Write the listing below out again exactly, dropping the images.

START DATASET SECTION

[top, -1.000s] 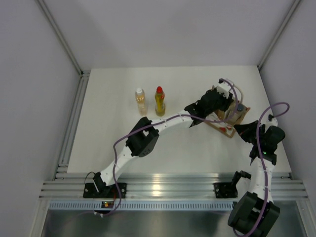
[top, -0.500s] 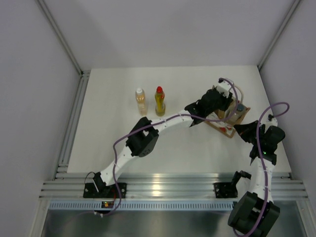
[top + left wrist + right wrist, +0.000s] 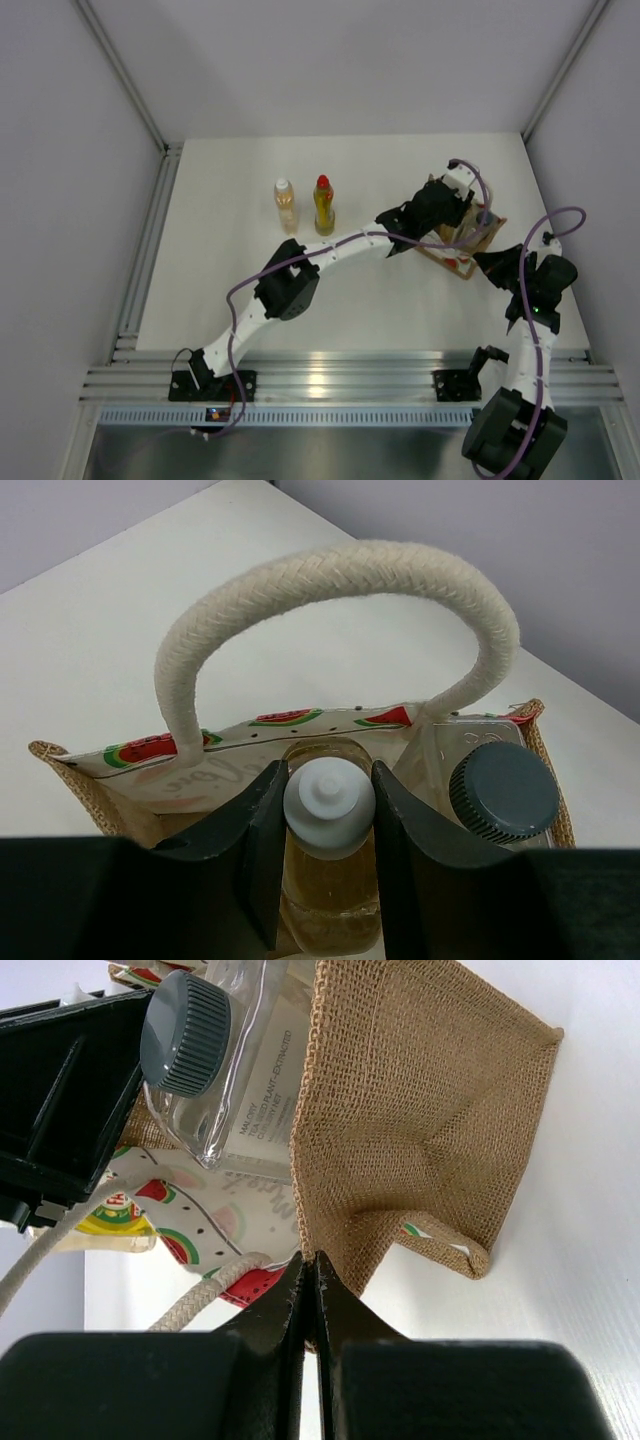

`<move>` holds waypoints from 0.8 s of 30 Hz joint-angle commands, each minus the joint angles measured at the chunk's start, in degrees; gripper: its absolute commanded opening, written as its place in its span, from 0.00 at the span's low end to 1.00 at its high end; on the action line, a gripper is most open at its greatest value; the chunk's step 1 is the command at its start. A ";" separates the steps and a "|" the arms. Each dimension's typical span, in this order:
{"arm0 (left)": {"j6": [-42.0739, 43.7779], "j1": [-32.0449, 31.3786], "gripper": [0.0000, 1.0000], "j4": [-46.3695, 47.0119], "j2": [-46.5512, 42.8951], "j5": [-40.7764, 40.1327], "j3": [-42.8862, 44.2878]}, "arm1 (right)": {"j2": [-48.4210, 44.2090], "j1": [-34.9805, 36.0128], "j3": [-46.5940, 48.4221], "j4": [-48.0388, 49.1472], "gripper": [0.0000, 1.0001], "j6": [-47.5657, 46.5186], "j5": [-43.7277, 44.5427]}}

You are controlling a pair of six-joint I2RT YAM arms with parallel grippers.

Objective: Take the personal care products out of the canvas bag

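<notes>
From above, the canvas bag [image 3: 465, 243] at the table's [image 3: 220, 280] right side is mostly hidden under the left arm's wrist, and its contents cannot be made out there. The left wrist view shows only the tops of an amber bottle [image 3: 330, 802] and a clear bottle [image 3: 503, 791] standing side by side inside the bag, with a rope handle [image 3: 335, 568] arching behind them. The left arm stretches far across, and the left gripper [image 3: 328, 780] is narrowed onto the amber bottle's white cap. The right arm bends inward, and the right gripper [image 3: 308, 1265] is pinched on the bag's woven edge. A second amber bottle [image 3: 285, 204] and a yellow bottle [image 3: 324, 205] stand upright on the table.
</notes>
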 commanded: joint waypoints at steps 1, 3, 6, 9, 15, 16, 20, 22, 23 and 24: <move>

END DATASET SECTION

**ANSWER**
[top, -1.000s] 
[top, -0.500s] 
[top + left wrist + right wrist, +0.000s] 

`<move>` holds waypoints from 0.8 s of 30 Hz joint-angle commands, each minus the joint angles measured at the chunk's start, in degrees; gripper: its absolute commanded opening, written as its place in its span, from 0.00 at the span's low end to 1.00 at its high end; on the action line, a gripper is most open at its greatest value; the chunk's step 1 is the command at its start. A ";" separates the steps and a "|" the arms. Each dimension's typical span, in this order:
{"arm0 (left)": {"j6": [-42.0739, 43.7779], "j1": [-32.0449, 31.3786], "gripper": [0.0000, 1.0000], "j4": [-46.3695, 47.0119], "j2": [-46.5512, 42.8951], "j5": [-40.7764, 40.1327], "j3": [-42.8862, 44.2878]}, "arm1 (right)": {"j2": [-48.4210, 44.2090], "j1": [-34.9805, 36.0128], "j3": [-46.5940, 48.4221], "j4": [-48.0388, 49.1472], "gripper": [0.0000, 1.0001], "j6": [-47.5657, 46.5186], "j5": [-43.7277, 44.5427]}}

You are controlling a pair of six-joint I2RT YAM arms with parallel grippers.

Objective: Take the personal care products out of the canvas bag

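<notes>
From above, the canvas bag [image 3: 465, 243] at the table's [image 3: 220, 280] right side is mostly hidden under the left arm's wrist, and its contents cannot be made out there. The left wrist view shows only the tops of an amber bottle [image 3: 330, 802] and a clear bottle [image 3: 503, 791] standing side by side inside the bag, with a rope handle [image 3: 335, 568] arching behind them. The left arm stretches far across, and the left gripper [image 3: 328, 780] is narrowed onto the amber bottle's white cap. The right arm bends inward, and the right gripper [image 3: 308, 1265] is pinched on the bag's woven edge. A second amber bottle [image 3: 285, 204] and a yellow bottle [image 3: 324, 205] stand upright on the table.
</notes>
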 commanded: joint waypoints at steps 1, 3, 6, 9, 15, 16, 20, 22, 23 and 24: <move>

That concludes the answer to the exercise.